Authors: Aline Templeton

Tags: #Scotland

In her fantasy, she would have lived in this house and Marcus would have been her son. But theirs was only a bond of love, not duty, and the house—

She hated the thought of him selling it. She hadn’t money to give him herself; she’d been flush at one stage, but the cruel onset of her illness had brought an end to high earnings just when older women – Judi Dench, Maggie Smith – seemed to be more in demand than ever. She’d been more famous than either of them, once, but all she could hope was that she would die before the money for carers ran out.

Marcus must marry money – that was the only answer. Laddie had done it and had never let it cramp his style. With Marcus’s charm, it shouldn’t be difficult.

At least Jaki – ‘Jaki’, for heaven’s sake! – was history now. He must become more serious, and find some suitable young woman. If it wasn’t a love match, they could come to the sort of arrangement Flora and Laddie had; being ‘understanding’ would be the price she had to pay to keep Marcus – and Marcus could charm any woman he chose.

Then, as if a cold hand had touched her, she remembered the visit from the police. She wasn’t a fool: the police didn’t turn up after twenty years to question someone who’d had a teenage romance long before the girl had died. Marcus had said it was routine, unimportant – but why, then, had he been so defensive and edgy?

Why would it have mattered if he’d fathered her child? He couldn’t be forced to marry her and Laddie, who doted on Marcus, would have found the money to pay her off. There would be no need to kill her, and knowing Marcus she would stake her life on it that he hadn’t – or bet her dwindling bank account, a gamble she would be much less ready to take.

Sylvia could see that quite clearly, but would the police? The magicians on
Playfair’s Patch
, delivering justice within the hour every week, bore no resemblance to their real-life counterparts.
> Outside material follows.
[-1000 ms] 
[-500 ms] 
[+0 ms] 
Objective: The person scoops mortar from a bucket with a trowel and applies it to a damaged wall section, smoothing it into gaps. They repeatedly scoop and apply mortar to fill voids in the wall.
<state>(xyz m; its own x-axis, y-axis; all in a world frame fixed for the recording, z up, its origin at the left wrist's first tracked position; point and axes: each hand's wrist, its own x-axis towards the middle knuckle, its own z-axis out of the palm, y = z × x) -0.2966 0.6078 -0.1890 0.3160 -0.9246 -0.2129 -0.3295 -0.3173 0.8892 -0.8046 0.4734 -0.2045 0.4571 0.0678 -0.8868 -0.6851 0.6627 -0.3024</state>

A sudden, savage twinge reminded her she must take her medication and once it had taken effect begin the ordeal of putting herself to bed. She swallowed the tablets and sat staring out a little longer.

She was feeling melancholy now. After this, what had she to look forward to? A quiet life was preferable perhaps to having allowances made for her by pitying colleagues – she, Sylvia Lascelles, who had been famed for her utter professionalism! But she would be alone with her rage against the dying of the light as twilight gathered.

 

‘The police came today.’ Jean Grant put down a plate with greyish chops, dried out from the oven, boiled potatoes and damp cabbage in front of her son.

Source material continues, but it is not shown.